The sizes, with the fabrication trap corrected
The standard Australian business card is 90 x 55mm. That figure is a trade convention, stated consistently across Australian printers' own product pages; no standards body defines it. The plausible-sounding claim you will find on content-mill sites, that business cards follow "the ISO standard", is a conflation: ISO/IEC 7810 defines the ID-1 format, 85.60 x 53.98mm, the size of payment and identity cards worldwide, and it genuinely applies to premium plastic/PVC business cards, which are made on the same card blanks and dies as ID cards. So a paper card and a plastic card from the same brand are, correctly, different sizes. Personal stationery rounds out the format family via the A-series of ISO 216: A6 cards and DL envelopes for invitations and announcements, which is where the premium wedding-stationery work this page also covers actually lives.

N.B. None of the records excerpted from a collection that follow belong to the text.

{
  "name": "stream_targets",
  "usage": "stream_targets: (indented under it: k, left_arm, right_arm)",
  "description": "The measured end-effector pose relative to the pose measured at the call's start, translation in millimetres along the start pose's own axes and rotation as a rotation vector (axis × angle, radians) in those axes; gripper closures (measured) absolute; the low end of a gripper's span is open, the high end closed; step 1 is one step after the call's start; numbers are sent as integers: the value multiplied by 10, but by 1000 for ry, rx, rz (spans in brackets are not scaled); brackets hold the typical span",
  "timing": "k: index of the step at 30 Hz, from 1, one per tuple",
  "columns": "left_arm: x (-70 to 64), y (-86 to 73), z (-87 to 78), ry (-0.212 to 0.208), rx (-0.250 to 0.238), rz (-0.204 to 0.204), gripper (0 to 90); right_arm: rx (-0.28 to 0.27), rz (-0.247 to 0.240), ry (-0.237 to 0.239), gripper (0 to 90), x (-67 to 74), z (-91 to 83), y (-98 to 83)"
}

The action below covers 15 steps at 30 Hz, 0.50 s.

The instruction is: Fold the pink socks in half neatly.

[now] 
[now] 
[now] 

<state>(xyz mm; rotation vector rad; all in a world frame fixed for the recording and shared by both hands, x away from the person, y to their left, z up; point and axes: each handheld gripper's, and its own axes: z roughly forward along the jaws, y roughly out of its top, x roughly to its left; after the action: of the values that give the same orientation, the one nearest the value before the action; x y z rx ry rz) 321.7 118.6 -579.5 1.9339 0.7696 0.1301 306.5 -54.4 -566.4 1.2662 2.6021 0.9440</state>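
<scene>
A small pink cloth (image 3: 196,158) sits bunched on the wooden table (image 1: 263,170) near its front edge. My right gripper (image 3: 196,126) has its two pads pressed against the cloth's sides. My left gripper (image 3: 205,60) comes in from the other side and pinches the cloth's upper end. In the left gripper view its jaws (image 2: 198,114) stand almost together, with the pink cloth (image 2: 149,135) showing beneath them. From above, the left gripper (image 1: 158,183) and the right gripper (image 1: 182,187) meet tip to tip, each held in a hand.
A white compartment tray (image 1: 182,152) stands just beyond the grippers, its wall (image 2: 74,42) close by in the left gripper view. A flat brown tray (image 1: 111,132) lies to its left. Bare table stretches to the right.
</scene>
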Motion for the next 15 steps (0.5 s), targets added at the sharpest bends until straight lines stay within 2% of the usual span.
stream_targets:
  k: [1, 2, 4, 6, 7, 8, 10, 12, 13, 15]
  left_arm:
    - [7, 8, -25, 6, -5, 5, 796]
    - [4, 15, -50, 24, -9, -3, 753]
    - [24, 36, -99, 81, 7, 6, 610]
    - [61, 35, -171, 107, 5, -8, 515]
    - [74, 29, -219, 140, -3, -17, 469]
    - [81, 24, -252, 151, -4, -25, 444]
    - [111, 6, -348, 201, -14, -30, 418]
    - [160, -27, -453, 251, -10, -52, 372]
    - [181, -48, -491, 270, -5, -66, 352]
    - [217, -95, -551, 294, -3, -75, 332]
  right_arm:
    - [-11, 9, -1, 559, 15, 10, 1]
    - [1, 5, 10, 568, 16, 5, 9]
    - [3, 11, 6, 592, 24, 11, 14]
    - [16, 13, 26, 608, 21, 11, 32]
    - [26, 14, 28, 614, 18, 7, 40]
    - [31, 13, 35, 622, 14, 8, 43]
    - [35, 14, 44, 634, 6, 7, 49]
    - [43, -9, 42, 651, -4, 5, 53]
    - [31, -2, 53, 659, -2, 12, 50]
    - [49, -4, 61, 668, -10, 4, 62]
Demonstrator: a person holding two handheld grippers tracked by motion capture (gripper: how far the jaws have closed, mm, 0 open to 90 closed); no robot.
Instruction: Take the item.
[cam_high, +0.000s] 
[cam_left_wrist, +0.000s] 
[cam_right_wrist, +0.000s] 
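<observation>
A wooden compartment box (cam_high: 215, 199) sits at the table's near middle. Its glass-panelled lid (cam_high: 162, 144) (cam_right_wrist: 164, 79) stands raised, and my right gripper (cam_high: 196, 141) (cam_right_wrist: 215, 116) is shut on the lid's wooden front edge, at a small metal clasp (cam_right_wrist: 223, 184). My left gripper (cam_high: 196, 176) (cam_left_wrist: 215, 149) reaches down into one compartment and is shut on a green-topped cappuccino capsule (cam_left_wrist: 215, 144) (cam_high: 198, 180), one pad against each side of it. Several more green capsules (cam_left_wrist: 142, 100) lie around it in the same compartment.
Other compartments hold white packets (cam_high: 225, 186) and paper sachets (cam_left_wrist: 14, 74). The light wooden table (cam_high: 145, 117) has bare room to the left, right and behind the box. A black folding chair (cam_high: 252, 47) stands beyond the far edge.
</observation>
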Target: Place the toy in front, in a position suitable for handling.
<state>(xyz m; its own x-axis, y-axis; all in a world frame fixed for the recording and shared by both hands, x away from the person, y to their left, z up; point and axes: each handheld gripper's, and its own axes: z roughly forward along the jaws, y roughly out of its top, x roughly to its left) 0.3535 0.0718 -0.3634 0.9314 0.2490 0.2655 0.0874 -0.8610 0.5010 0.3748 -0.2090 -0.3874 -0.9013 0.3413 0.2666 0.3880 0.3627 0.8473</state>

| Object | Size | Governed by |
|---|---|---|
| Australian paper business card | 90 x 55 mm | Trade convention (printers' own specs) |
| Plastic/PVC card (and every bank card) | 85.60 x 53.98 mm | ISO/IEC 7810 ID-1 |
| A6 invitation card | 105 x 148 mm | ISO 216 A-series |
| DL envelope contents (A4 folded in thirds) | 99 x 210 mm | ISO 216-derived convention |
Stock and finish: where the budget should go
The card is the one product where stock upgrade cost is trivial in absolute terms and maximal in effect; moving from a light board to a genuinely heavy one costs cents per card and changes the object completely. The finish menu is the same one covered in our finishes guide, miniaturised: matt laminate with spot UV for gloss contrast, foil for a mark that catches light, letterpress impression into cotton stock for the full craft object (alive and billable). The same discipline applies at card scale: one finish, chosen for a reason. And because cards are trimmed from larger sheets, the bleed and safe-zone rules bite harder at 90 x 55mm than anywhere else; a border design with no bleed allowance is the classic first-card mistake.
The QR code question
A QR code earns its corner when it does one job: opening your contact details, portfolio or booking page directly, saving the re-typing that most exchanged cards die of. It wastes the corner when it duplicates the URL already printed beside it or points at a generic homepage. Print it dark on light with quiet space around it, and test it from a real phone at arm's length before approving the proof; scannability at card size depends on module density, so shorter URLs make more robust codes. NFC business cards exist as a product category, but they are electronics purchases rather than print jobs, and outside this page's scope.
Ordering without regret
- Proof the actual name spellings and numbers twice; a typo on 500 cards is the trade's oldest sad story.
- Order per person in modest quantities; roles and numbers change faster than cards run out.
- Ask for the printer's card-specific template; their trim and safe-zone allowances are the contract (why).
- If the brand colour is critical, say so at order time: gang-run card products trade colour control for price (the economics).